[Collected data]
........

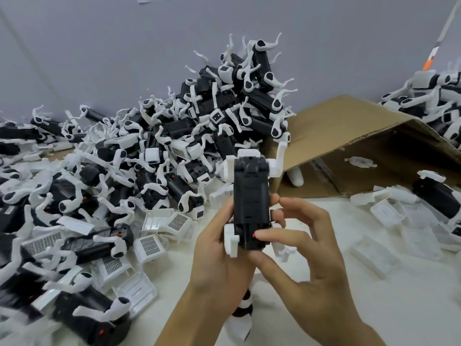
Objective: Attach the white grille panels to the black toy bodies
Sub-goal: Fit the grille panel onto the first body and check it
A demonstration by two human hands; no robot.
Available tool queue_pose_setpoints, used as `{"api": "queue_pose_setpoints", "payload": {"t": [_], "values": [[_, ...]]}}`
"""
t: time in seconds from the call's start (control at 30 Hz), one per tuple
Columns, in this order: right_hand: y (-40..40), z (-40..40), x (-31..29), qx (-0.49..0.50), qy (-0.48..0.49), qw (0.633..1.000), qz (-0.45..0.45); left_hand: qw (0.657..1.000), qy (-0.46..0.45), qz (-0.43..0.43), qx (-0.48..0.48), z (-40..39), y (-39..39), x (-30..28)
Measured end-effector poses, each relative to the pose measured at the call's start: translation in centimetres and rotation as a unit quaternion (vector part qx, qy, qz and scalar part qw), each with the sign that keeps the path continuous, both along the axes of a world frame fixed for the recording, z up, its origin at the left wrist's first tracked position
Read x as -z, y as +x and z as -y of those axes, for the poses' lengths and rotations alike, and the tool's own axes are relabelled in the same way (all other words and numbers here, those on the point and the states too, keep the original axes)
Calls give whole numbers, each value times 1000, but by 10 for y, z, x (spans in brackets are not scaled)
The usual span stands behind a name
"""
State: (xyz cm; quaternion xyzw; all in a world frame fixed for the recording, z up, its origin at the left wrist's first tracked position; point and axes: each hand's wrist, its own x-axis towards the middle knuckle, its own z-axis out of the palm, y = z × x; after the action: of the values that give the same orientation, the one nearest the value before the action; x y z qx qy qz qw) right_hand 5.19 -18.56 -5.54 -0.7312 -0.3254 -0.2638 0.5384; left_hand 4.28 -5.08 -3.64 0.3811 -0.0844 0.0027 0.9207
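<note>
1. Both hands are gripping one black oblong plastic toy body (250, 203) with white legs above the white worktop (374, 308): left hand (219, 258) cupping its side, right hand (299, 260) pinching its near end.
2. Loose white perforated grille panels (149, 245) are lying left.
3. Heaped bodies (199, 136) are suggesting much work remaining.

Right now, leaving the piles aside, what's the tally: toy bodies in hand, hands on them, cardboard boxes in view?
black toy body in hand: 1
hands gripping it: 2, left hand and right hand
cardboard box: 1
Total: 4
</note>
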Motion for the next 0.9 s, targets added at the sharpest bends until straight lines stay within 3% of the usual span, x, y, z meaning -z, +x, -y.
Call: {"api": "queue_pose_setpoints", "payload": {"t": [0.4,0.9], "values": [[-4,-3,1,2,19,1000,7,999,46,-12,-17,3,0,2],[-4,-3,1,7,17,1000,-9,1000,27,-10,-6,2,0,3]]}}
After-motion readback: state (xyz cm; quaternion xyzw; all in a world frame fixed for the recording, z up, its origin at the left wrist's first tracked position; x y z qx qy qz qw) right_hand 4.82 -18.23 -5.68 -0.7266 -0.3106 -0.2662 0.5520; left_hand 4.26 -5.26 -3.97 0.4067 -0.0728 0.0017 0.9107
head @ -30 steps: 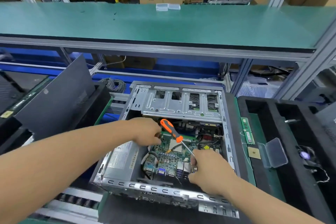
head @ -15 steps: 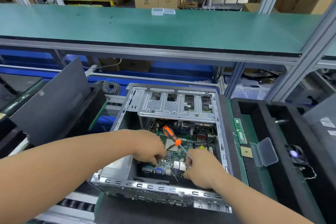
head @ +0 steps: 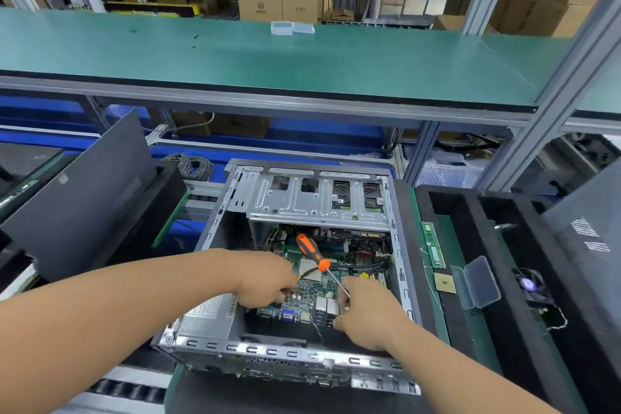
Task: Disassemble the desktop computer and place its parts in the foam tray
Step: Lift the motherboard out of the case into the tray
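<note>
Your two hands are down inside the open desktop computer case (head: 215, 239), which lies on its side directly in front of you with its cover off. Your left hand (head: 265, 282) is curled over the near left part of the green motherboard (head: 304, 296); its fingertips are hidden, so what they grasp cannot be told, though a thin bundle of yellow and black wires (head: 307, 274) runs out from beside them. Your right hand (head: 366, 312) is wrapped around the metal shaft of a screwdriver (head: 311, 250), whose orange and black handle slants up and away to the left over the board. The tip is hidden under your fingers, near the silver port blocks at the board's near edge.

A silver drive cage (head: 319, 202) spans the far half of the case and overhangs the far part of the motherboard. A grey power supply (head: 208, 312) fills the near left corner, just beside your left wrist.

To your right, just beside the case, sits the black foam tray (head: 447, 212). On its green strip lie two memory sticks (head: 433, 245), a square processor chip (head: 444, 282) and a clear plastic box (head: 479, 282) with its lid open. A small fan (head: 527, 284) rests in a slot farther right. To your left, a dark side panel (head: 84, 198) leans upright. A long green shelf (head: 268, 57) runs across above the work area.
</note>
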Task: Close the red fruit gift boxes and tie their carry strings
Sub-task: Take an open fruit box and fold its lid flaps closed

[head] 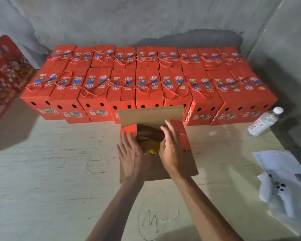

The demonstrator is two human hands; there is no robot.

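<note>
Both hands, left hand (132, 153) and right hand (171, 146), are resting with fingers apart on the open red gift box (181, 134) mid-floor. Its cardboard flaps (149, 115) are looking stiff but bendy; pressing their edges is likely best.

view count: one, head-worn wide-angle; no second view, so no overlap.
position: above the floor (50, 171), over the person's own forearms.
facing: forward and steeply down, toward the far wall (146, 20).
nearness: close to the open box (151, 117) at frame centre; both hands reach it from the bottom edge.
far field: rows of closed red boxes (146, 80) along the wall.
right edge: water bottle (262, 122), white plastic bag (285, 185).
left edge: blurred red carton (5, 75), near the lens.
distortion: edges bow outward.
</note>
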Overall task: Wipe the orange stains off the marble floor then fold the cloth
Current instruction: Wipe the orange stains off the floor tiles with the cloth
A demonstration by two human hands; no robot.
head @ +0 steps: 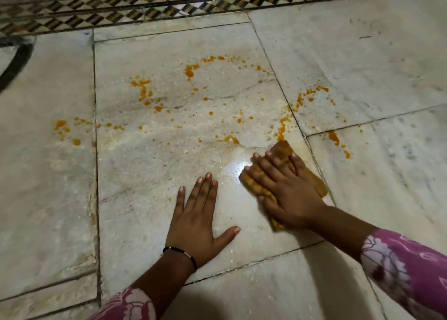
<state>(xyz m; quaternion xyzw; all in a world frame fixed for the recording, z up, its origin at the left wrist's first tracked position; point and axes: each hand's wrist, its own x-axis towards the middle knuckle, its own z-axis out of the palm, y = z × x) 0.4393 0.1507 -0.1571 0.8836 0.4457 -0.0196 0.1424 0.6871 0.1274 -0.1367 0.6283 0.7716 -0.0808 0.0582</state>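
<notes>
Right hand (283, 186) flat, presses cloth (280, 150) (orange-stained); left hand (198, 218) splayed on floor (145, 186).

- right hand (283, 186) lies flat on a folded orange-brown cloth (281, 150), fingers straight, pressing it to the marble floor (157, 198).
- left hand (198, 222) rests palm down on the bare slab just beside the cloth, fingers spread, a thin black bracelet (183, 254) at the wrist.
- orange stains (189, 71) lie scattered in drops and streaks across the middle slab and onto the slabs either side; one streak touches the cloth's far corner.
- a wet glare sits on the marble beside the right fingertips.
- both arms wear pink floral sleeves (406, 271).
- a patterned inlay border (145, 9) runs along the far edge.
</notes>
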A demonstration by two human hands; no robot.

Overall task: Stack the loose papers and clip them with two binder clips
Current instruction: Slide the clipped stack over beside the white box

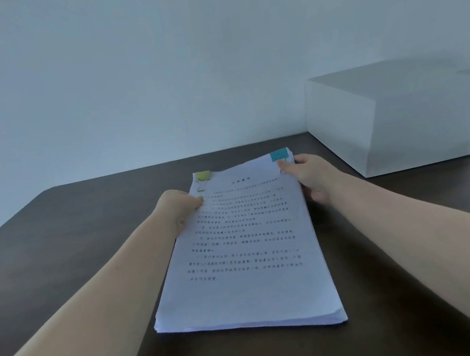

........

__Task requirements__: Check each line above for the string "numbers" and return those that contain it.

__Response to this exercise__:
Read x as -z, y as +x and z as -y of those axes, for the poses' lengths and rotations alike, and the tool's own axes are relabelled in the same way (all other words and numbers here, those on the point and the states too, keep the original axes)
Calls give whole numbers, each value times 1000, but by 10 for y, z, x (spans in brackets are not scaled)

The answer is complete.